As shown below there was confusion from our users as to the meaning of the Trader Joe’s style flower featured at our bottom navigation bar. We ultimately deleted the flower and added text to our bottom navigation bar to assist users’ needs.
This screen shows shoppers’ pain points when selecting produce. For example purposes our team used an avocado and simply asked our users to add it to their cart. Initially, users were confused why our avocado screen layout varied from other product screens. Our cart icon was also a point of confusion for our users and we changed it in later iterations.
Our schedule pickup screen was a full of information and needed some hierarchy as shown in later screens. The unusable map featured in our low fidelity wireframe was unnecessary and users were overwhelmed by all the information.
The screen proposed for previously ordered products had several iterations as well. We had first created a “shopping list” screen for our users and they suggested it was the same as using a previously ordered screen to easily navigate their previous purchases and add them to their cart for future orders.

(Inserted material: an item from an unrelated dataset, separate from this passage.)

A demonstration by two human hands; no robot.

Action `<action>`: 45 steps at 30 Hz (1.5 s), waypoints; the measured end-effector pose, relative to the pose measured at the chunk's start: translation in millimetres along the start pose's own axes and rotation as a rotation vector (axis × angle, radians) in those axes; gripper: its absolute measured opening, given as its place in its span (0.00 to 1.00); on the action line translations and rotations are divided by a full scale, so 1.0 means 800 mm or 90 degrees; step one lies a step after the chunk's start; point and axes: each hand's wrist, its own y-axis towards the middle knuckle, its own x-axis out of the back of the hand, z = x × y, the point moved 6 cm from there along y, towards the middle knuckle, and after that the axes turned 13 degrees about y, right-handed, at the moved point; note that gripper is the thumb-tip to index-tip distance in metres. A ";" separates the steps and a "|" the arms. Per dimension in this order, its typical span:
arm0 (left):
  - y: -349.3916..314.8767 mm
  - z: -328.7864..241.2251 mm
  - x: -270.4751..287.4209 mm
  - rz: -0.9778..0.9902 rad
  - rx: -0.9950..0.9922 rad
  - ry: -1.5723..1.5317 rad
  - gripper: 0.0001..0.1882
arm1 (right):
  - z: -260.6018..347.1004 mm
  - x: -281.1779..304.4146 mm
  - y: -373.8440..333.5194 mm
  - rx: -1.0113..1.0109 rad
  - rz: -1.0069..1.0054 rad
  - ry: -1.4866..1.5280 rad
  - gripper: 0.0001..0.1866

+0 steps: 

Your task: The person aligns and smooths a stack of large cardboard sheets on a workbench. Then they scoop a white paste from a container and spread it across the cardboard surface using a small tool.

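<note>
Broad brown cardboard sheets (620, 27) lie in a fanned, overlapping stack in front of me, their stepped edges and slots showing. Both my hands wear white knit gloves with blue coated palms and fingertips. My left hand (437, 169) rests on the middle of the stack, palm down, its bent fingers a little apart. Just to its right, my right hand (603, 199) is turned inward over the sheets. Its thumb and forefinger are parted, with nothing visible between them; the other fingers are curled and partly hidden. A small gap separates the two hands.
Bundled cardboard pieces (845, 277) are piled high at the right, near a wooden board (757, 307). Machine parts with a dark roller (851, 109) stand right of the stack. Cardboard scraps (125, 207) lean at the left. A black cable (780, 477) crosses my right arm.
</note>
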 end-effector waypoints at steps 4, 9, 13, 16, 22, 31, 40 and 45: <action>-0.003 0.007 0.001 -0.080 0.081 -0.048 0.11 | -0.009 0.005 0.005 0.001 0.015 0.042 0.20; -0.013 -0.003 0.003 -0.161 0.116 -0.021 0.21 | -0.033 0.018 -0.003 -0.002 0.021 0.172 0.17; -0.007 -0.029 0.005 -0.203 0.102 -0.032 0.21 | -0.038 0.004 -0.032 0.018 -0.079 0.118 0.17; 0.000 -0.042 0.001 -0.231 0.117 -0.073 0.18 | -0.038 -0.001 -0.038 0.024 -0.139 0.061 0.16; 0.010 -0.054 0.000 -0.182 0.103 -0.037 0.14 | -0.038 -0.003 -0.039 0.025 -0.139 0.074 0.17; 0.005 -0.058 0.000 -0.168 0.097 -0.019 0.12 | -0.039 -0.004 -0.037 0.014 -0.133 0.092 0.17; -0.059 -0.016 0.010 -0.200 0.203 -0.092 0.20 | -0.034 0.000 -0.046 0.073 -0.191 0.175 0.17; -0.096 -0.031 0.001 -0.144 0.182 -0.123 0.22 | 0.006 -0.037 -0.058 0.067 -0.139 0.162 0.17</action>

We also made changes to our choose location screen. We removed the featuritis toggle option which was not necessary and created the option to enter your zip code to navigate Trader Joe’s Express locations.
Finally, we added a SMS reminder not only 30 minutes prior to pick-up but also added a reminder notification one hour prior to pick up that would give shoppers an opportunity to cancel or reschedule their order.
This chart below shows a task flow we utilized for our usability tests while testing our Trader Joe’s Express app:
Below is an example of our prototype for Trader Joe’s Express.
Please keep in mind this prototype is not completely finished and feel free to follow our task flow as mentioned above for completed usability.
Click here to view the project `Trader Joe's Express Final Mockup`
This prototype brought to you by InVisionApp
The chart below includes our user flow for our proposed Trader Joe’s Express app:
Below you is an example of our primary persona, Marni and her new user journey as she navigates our Trader Joe’s Express app:
Some next steps include, but are not limited to; researching physical feasibility for existing locations, meet with the Trader Joe’s marketing team to consult, contact developers with build out costs and locations and eventually expand to other metropolitan locations and markets.